The U.S. Supreme Court on Tuesday hears about a love triangle, complete with attempted poisonings and 24-hour surveillance by postal inspectors. Although it sounds like an episode of Law & Order (with a dash of Days of Our Lives), the case has global implications.
In 2005, Carol Anne Bond was a 34-year-old Philadelphia suburbanite living with her husband of 14 years. But when she found out that her best friend was pregnant and that her own husband was the father, she became enraged and began threatening her friend, by phone and in writing.
Bond pleaded guilty to harassment charges in state court, but was not deterred. She quickly moved on to more dangerous conduct. Over the next eight months, Bond stole toxic chemicals from the chemical manufacturing company where she worked and ordered other chemicals over the Internet. She combined the chemicals into a compound that is potentially lethal in small amounts — and is also bright orange. Bond spread the toxic material on her rival’s mail, mailbox, front doorknob, car door and other surfaces.
But because of the orange color, the mistress, Myrlinda Haynes, easily spotted the chemicals and avoided any injury except a thumb burn.
Haynes complained more than a dozen times to the local police, who refused to take any action. Eventually, her mail carrier alerted the Postal Service, which videotaped the betrayed wife spreading the chemicals 24 separate times.
So What Does All This Have To Do With A Treaty?
The federal government prosecuted Bond for violating the Chemical Weapons Convention, a treaty signed by the United States that bans the unauthorized use or storage of dangerous chemicals. Bond was convicted and sentenced to six years in prison — three times the sentence she could have received if the state had chosen to prosecute her.
She appealed to the Supreme Court, contending that the statute Congress passed to enforce the treaty is unconstitutional because it violates states’ rights.
Former Solicitor General Paul Clement, who represents Bond, contends that a simple assault case like this is the state’s business to prosecute if it wishes to do so, not the federal government’s. The treaty power, he argues, cannot trump the Constitution’s structure of limited federal power.
“Is it really necessary to criminalize an individual’s conduct” in a situation like this, he asks, “when it doesn’t involve multiple victims or acts of terrorism?”
The answer, Clement will tell the Supreme Court, is “no.”
The government counters that the treaty power does indeed pre-empt states’ rights and always has. John Bellinger, who served as legal adviser for the State Department in the George W. Bush administration, notes that “one of the key purposes of the Constitution” was to give the federal government power not only to enter into treaties, but also to compel the states to comply with those treaties.

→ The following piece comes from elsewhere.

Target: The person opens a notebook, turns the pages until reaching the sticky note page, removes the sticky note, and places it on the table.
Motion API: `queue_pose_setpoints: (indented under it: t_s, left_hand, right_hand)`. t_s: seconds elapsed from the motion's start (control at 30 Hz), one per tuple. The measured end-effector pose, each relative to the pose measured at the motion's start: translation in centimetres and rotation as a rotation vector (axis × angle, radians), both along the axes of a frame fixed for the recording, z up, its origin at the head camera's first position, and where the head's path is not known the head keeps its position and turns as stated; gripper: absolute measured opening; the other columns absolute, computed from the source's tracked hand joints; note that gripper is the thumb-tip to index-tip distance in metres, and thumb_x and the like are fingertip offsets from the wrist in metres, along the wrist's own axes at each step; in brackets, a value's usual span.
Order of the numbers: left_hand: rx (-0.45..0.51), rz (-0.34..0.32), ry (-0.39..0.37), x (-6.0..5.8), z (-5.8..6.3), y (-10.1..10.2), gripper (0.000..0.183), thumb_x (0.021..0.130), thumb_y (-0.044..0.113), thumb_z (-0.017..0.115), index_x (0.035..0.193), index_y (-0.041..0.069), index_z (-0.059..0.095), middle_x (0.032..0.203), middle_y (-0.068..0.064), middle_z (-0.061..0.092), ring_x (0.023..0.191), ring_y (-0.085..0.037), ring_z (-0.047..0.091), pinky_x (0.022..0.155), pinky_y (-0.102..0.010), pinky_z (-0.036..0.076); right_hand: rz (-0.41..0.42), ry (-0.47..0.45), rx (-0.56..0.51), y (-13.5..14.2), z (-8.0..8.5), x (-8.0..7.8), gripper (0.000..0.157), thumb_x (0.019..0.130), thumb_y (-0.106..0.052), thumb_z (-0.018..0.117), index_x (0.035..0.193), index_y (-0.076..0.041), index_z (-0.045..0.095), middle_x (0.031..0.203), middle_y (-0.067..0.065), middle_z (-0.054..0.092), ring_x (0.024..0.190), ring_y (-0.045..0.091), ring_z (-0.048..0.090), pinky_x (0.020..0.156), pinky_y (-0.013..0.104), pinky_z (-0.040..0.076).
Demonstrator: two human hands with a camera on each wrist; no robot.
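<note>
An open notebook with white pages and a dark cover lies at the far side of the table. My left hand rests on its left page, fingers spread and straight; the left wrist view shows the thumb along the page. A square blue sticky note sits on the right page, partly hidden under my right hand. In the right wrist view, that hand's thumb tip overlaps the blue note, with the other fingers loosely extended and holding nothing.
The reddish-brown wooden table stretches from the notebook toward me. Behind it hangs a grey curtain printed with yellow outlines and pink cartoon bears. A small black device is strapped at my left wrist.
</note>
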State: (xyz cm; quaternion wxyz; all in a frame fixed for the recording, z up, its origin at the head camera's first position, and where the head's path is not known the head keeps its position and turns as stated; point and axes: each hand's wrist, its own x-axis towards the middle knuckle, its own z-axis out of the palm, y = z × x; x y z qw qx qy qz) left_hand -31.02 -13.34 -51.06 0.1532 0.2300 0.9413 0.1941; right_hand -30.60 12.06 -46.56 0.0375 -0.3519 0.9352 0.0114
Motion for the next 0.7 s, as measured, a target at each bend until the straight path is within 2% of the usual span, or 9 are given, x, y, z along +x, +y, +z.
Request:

Bellinger has filed a brief in the Bond case, signed by legal advisers who served in administrations Democratic and Republican dating back to the 1960s.
He points out that one of the reasons the Founding Fathers wrote the Constitution to replace the Articles of Confederation was that the earlier document allowed the national government to enter into treaties, but not to compel the states to comply. That made other countries reluctant to make agreements with the U.S.
The Constitution changed that, says Bellinger, and as far back as the presidency of George Washington and the first Congress, the United States has negotiated treaties that trump state laws on all manner of subjects.
But Clement disagrees, saying the countries that negotiated and signed the Chemical Weapons Convention were not worried about crimes like Bond’s. “Nation states conduct war,” he observes. “They don’t poison their husband’s lover.”
Is It ‘Peaceful’ To Poison Your Husband’s Lover?
Clement contends that Bond’s actions were “peaceful,” and therefore exempted from the treaty, because of the definition of “peaceful” in international law. Treaties, Clement says, “distinguish peaceful as basically being non-warlike.” Bond’s run-of-the-mill assault, he argues, did not implicate national and international concerns the way a terrorist attack would.
The government forcefully disputes Clement’s interpretation, noting that the first ban on chemical weapons in 1920 banned only instruments of war, whereas the 2003 convention was specifically enacted to ban the storage or use of chemical weapons for a variety purposes.
“If Mrs. Bond’s actions had ended up killing the victim, or killing a postal worker, or killing the victim’s child, I don’t think anybody would dispute that this was an appropriate use of this convention,” contends Bellinger, the former State Department legal adviser.
Clement, however, holds firm and poses his own hypothetical. “I think you could tell 100 people on the street what Ms. Bond did here,” he says, and none of those people would determine that Bond “deployed a chemical weapon.”
This is the second trip to the Supreme Court for Bond. In 2011, the court dodged this issue, sending the case back to the lower courts. But this time, Bond and her lawyers are directly challenging the court’s most famous treaty decision, written in 1920 by Justice Oliver Wendell Holmes. That decision said that “if the treaty is valid there can be no dispute about the validity of the statute” intended to implement it.